Profitant de la commémoration du 18 avril et d’une nouvelle apparition, le président de la République a-t-il tenu à souligner l’étendue de la fonction présidentielle ? Un épisode de plus dans le conflit qui oppose les tenants du pouvoir dans le pays.
Touche après touche, le président Kaïs Saïed ne cesse de réaffirmer la place occupée par la fonction présidentielle dans l’exercice du pouvoir dans notre pays. Ainsi, a-t-il précisé, le 18 avril 2021, et à l’occasion de la commémoration du 65ème anniversaire des forces de sécurité intérieure, qu’il est le commandant suprême de toutes les forces armées et non seulement des forces militaires.
Un message, on peut le deviner, qui s’adresse à tous ceux qui avaient sans doute, selon lui, une lecture limitative des prérogatives du chef de l’Etat. S’appuyant sur une lecture comparative entre les constitutions de 1959 et de 2014. Cette dernière ne comporte aucune limitation en la matière. Et avançant sur la même voie, il a rappelé également que le chef de l’Etat « nomme et révoque dans les hautes fonctions militaires, diplomatiques et de la sécurité nationale » (Article 78).
« Des procès duraient des années »
Des rappels pour signifier qu’il avait la haute main sur sans doute un pan entier du ministère de l’Intérieur, dirigé par l’actuel chef du gouvernement, dont la fonction essentielle consiste à assurer la sécurité dans le pays. Mais aussi sur sans doute celui des finances qui assure la tutelle administrative de la Douane.

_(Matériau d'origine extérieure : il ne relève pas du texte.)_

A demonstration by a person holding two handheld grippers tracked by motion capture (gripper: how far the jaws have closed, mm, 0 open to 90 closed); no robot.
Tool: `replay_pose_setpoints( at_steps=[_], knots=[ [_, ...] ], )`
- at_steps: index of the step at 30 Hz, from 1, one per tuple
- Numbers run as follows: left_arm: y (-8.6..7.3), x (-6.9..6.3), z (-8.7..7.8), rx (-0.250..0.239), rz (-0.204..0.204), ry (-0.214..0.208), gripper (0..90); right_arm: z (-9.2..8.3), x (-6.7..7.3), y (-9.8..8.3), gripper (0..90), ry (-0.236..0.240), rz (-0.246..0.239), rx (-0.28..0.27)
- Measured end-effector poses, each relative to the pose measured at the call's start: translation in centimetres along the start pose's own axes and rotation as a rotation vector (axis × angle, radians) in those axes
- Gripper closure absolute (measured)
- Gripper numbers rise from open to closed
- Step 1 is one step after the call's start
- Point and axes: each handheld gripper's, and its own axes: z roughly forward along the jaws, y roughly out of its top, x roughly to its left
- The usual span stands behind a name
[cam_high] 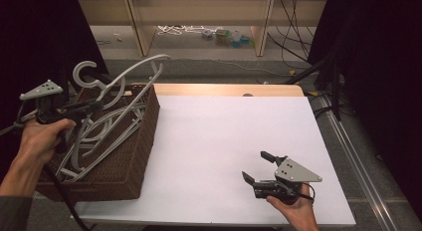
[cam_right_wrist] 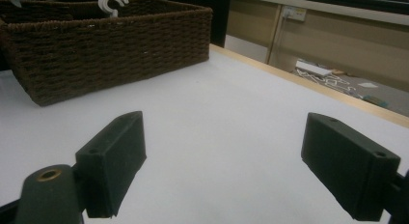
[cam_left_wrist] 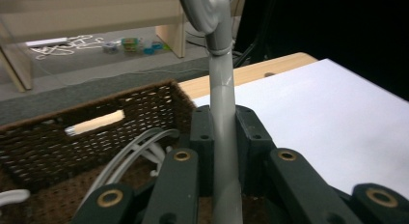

Ceux qui ont écouté le discours de Kaïs Saïed ne peuvent ne pas avoir retenu le message adressé à toutes les forces armées : faire respecter la loi. Et ce quelles que soient la circonstance et surtout la qualité du citoyen qui ne peut se prévaloir de l’appartenance à « un parti » ou à une « relation familiale » pour échapper à la justice. On sait que beaucoup y trouveront, à ce niveau, matière à interprétation.
Intervenant sur ce point, il a expliqué que « des procès duraient des années ». Il a souligné que « les dossiers étaient vidés afin que les accusés puissent échapper aux sanctions tandis qu’un citoyen lambda pouvait se retrouver en prison en l’espace de quelques heures ».
« Inutiles et hors contexte »
Des messages qui ressembleraient bien à l’évocation d’un certain vécu contre lequel le chef de l’Etat voudrait prendre la Nation à témoin. En tout cas, croit-il nécessaire de faire des précisions et de jouer son rôle en tant que défenseur des intérêts de tous les citoyens. Notamment ceux qui souffrent du malaise que nous vivons et dont il rend responsable les politiques. Il l’a du reste précisé en évoquant une « pandémie politique » (sic).
Les propos présidentiels sont-ils, comme l’a clairement indiqué le chef du gouvernement, Hichem Mechichi, au micro de notre confrère Radio Mosaïque, quelques minutes après avoir écouté le discours présidentiel, « inutiles et hors contexte »? Précisant que « les circonstances ne s’apprêtent pas aux lectures individualistes »?
Deux choses, en tout cas, pourraient être dites à ce sujet. La première est que le discours de Kaïs Saïed, prononcé à l’occasion de la commémoration du 65ème anniversaire des forces de sécurité intérieures, pourrait constituer un épisode supplémentaire dans le conflit entre les principaux tenants du pouvoir dans le pays.
La seconde est que ce conflit est, semble-t-il, fait pour durer. A moins que les protagonistes se mettent autour d’une table pour le dépasser. Soulageant les souffrances d’une population inquiète pour son avenir.